The ui-tests job now installs yq (via mikefarah/yq-action), reads the commit hash from rust-toolchain.toml, and passes it to actions/checkout for rust-lang/rust. No more hardcoded hash in the workflow. If the metadata key is missing or empty, the step fails loudly with a non-zero exit.

Local test scripts (run_ui_tests.sh, remake_ui_tests.sh)

Both scripts now source a shared helper (ensure_rustc_commit.sh) that:

  1. Reads metadata.rustc-commit from rust-toolchain.toml using yq
  2. Detects whether RUST_DIR_ROOT points to a regular clone or a bare repo
  3. For a regular clone: runs git checkout <commit> (or skips if already there)
  4. For a bare repo: creates a detached worktree at $RUST_DIR/<short-hash>/ (or reuses it if one already exists at the right commit)

This means you no longer have to manually check out the right commit before running make test-ui or make remake-ui-tests.
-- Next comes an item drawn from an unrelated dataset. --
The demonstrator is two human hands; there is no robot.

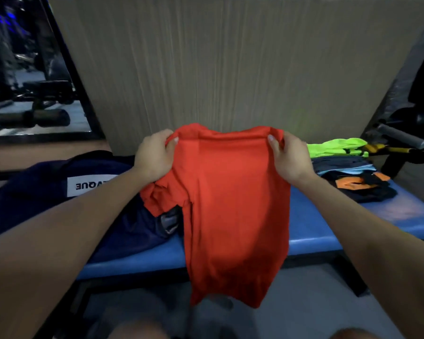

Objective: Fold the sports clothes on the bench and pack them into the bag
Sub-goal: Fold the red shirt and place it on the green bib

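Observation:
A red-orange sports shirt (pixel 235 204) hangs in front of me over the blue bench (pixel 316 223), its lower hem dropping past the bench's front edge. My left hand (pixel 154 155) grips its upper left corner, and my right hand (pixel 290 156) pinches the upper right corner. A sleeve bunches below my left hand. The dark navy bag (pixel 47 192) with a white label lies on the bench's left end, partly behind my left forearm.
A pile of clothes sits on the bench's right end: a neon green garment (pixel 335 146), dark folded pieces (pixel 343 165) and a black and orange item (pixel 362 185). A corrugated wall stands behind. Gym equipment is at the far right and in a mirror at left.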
Just point RUST_DIR_ROOT at your rust checkout and the scripts handle the rest.

yq (the Go version, mikefarah/yq) is now required for UI tests. If it's missing, the script tells you how to install it and exits.

A note on worktrees for the rust checkout

Rust's repo is enormous. When you inevitably have to switch between commits (toolchain bumps, bisecting, etc.), git checkout in a regular clone rewrites hundreds of thousands of files, blows away build caches, and generally makes you wait while incremental builds start over from scratch. Not great.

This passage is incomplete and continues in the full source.